[Collected data]:
────
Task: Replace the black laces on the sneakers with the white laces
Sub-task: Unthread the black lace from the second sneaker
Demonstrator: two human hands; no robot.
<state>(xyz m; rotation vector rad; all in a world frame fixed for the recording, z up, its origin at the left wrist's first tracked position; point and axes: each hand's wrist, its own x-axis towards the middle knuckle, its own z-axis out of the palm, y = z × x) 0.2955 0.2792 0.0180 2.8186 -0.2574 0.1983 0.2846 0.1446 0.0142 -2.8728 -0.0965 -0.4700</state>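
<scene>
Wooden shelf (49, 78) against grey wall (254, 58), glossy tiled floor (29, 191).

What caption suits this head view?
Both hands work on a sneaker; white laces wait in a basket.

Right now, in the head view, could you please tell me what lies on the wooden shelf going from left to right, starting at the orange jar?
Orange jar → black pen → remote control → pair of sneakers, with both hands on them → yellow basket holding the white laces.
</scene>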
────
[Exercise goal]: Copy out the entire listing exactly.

[Solution to this task]:
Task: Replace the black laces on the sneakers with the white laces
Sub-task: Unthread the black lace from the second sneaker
Demonstrator: two human hands; no robot.
<state>(xyz m; rotation vector rad; all in a world frame fixed for the recording, z up, its origin at the left wrist's first tracked position; point and axes: each hand's wrist, its own x-axis towards the middle knuckle, its own z-axis out of the palm, y = z × x) 0.2955 0.2792 0.0180 2.8186 -0.2574 0.1983 0.2846 0.1446 0.0142 -2.8728 -0.0965 -0.4700</state>
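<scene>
Wooden shelf (49, 78) against grey wall (254, 58), glossy tiled floor (29, 191).

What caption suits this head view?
Both hands work on a sneaker; white laces wait in a basket.

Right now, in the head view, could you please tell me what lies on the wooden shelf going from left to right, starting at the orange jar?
Orange jar → black pen → remote control → pair of sneakers, with both hands on them → yellow basket holding the white laces.
</scene>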

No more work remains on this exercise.